RECORDS FOR THE EXERCISE
^^^^^^^^^^^^^^^^
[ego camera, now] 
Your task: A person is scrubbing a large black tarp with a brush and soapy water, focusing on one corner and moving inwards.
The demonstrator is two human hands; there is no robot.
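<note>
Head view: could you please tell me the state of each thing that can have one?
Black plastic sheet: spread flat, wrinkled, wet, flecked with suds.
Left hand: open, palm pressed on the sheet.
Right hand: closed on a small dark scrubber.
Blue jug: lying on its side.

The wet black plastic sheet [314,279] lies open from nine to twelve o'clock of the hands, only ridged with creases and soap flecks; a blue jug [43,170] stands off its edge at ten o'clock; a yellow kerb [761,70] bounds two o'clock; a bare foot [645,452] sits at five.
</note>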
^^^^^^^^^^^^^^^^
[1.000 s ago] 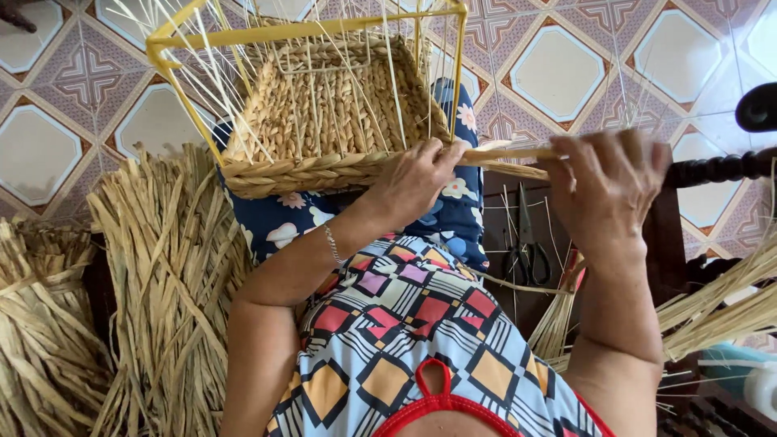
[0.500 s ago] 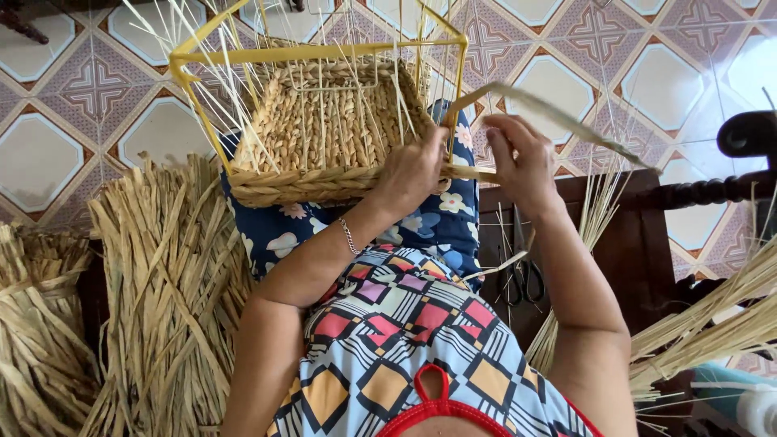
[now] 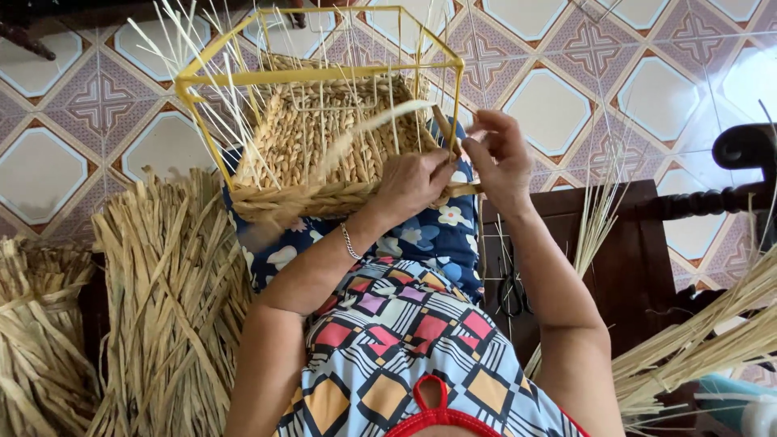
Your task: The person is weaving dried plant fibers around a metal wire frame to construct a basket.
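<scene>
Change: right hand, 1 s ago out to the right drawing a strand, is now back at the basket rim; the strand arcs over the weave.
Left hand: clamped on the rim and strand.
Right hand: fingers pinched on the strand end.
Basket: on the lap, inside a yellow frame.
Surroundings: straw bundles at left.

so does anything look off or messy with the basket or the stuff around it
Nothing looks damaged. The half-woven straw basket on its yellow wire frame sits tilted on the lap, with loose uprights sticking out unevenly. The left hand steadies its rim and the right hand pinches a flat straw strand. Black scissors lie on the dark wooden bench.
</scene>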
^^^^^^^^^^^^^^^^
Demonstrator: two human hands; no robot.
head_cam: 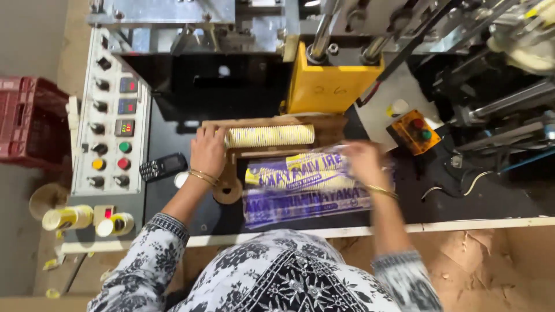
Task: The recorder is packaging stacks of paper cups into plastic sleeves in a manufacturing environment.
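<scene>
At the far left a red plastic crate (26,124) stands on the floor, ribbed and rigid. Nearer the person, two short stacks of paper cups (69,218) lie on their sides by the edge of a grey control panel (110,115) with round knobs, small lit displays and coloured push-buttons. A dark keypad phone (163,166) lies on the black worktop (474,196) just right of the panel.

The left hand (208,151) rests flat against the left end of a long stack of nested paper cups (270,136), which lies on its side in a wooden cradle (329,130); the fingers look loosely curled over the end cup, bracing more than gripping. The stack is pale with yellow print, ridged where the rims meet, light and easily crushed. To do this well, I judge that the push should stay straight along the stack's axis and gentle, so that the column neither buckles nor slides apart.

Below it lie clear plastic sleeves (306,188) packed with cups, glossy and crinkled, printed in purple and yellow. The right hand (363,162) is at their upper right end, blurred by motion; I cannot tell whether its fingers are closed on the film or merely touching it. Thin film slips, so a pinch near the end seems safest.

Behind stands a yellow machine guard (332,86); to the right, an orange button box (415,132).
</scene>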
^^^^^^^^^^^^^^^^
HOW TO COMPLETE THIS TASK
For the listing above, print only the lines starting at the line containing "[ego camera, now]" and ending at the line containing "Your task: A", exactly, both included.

RESPONSE AREA
[ego camera, now] 
Your task: A person is scrubbing a large black tarp with a brush and soapy water, focusing on one corner and moving inwards.

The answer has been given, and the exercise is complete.